SuperTriplets

SuperTriplets installation and fundamental usage

1. Program installation

SuperTriplets is really easy to install. Just download the jar file of the latest release of SuperTriplets (e.g. SuperTriplets_v1.1.jar) on your computer. Note that JAVA (JRE above 1.5) should be installed on your computer (download JAVA ).

SuperTriplets is command line only so if you double click on the jar file nothing seems to happen. To execute it you need a console to type the command line

To use SuperTriplets you first need to open a console.

  • Mac OS X: Double-click on the terminal program that is in the Application/Utilities folder.
  • WINDOWS: Get the windows invite by typing Windows + r. A small dialog windows should appear, then type cmd and click OK.
  • LINUX: if you are using Linux OS you surely know how to get a console.

Once you get a console, assuming that you got java installed and that you are in the folder containing the SuperTriplets jar file, you can get help using:

  • java -jar SuperTriplets_v1.1.jar

2. Using SuperTriplets

SuperTriplets take two parameters:

  • the first is the name of the file containing the set of rooted trees (in newick format) you want to summarize into your supertree.
  • the second is the name of the output file that will contain the inferred supertree (in newick format).

A typical SuperTriplets command is hence:

  • java -jar SuperTriplets_v1.1.jar inputForest outputSupertreeFile

Note that the memory needed to store triplet information growth rapidly with the number of distinct taxa appearing in the forest.
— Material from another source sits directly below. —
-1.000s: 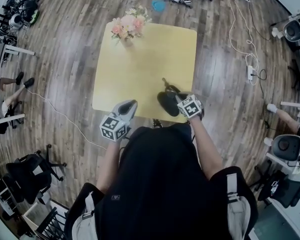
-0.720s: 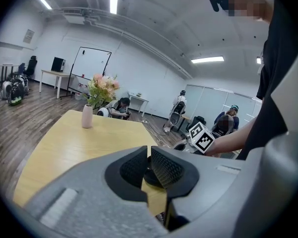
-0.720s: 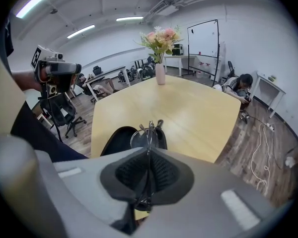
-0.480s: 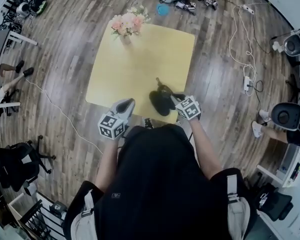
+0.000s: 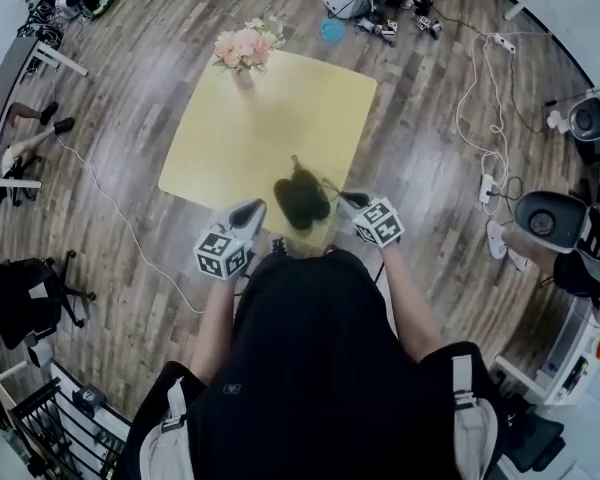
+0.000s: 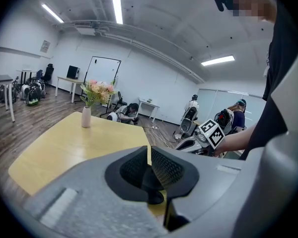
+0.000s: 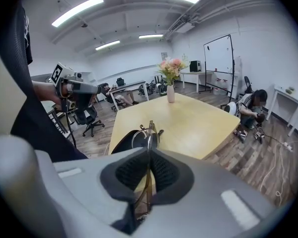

Hence, for large dataset, you may have to provide some extra memory to the java machine using the Xmx option

  • java -jar -Xmx600m SuperTriplets_v1.1.jar inputForest outputSupertreeFile

3. Understanding SuperTriplet output

SuperTriplet decomposes each input tree into a large set of tiny 3 leaf trees called triplets. Supertriplet then search for the median tree of your input trees using a triplet based distance. The reliability of each branch of the rooted ouput tree is defined based on the percentage of triplets of the input trees in agreement/disagreement with this branch. Finnally branches with low support are collapsed and the resulting rooted supertree is saved.

As some users may be interested in the intermediate binary supertree (even if it has low support clades) we print it in the standard output (but we do not saved it in the output file as we advise again using it as supertree and overinterpreting unsupported clades). As a matter of fact, two lines are written to the standard output the first one concern the supertree with all clades (critNNI@value_of_the_objective_function @newick_supertree) and the second one correspond to the collapsed version of this supertree (critSNNI@value_of_the_objective_function@newick_filtered_supertree). For most users these two printed lines are irrelevant and only the final newick supertree which is saved in the output file will be useful.

4. Frequent problems/errors when first using SuperTriplets

The program crashes due to insufficient memory

  • Check that all species have the exact same name in all your input trees. If you got 100 taxon and 1000 trees, supertriplets should build a supertree of 100 leaves. However if your 1000 trees used different names for an identical taxon (e.g. in the first tree mus is called mus_gene1, in the second it is called ENSMUSG00000020687 etc.) then SuperTriples will try to build a supertree with 100,000 leaves and will probably crash
  • Assign more memory to java using Xmx option. The memory needed to store triplet information growth rapidly with the number of distinct taxa appearing in the forest (while the number of trees has little impact). Hence, for dataset including numerous taxa, you may have to provide some extra memory to the java machine using the Xmx option

    java -jar -Xmx600m SuperTriplets_v1.1.jar inputForest outputSupertreeFile

The output tree is (almost) completely unresolved

  • Check that your input trees are correctly rooted. The rooting is also more robust if your trees contain several outgroup taxa, if you got a single outgroup sequence and this sequence is incorrect (paralogy, misalignment etc.) then the rooting will be erroneous and this error will be hard to detect. Whereas if you got a couple of outgroup sequences you could check that they are grouped together.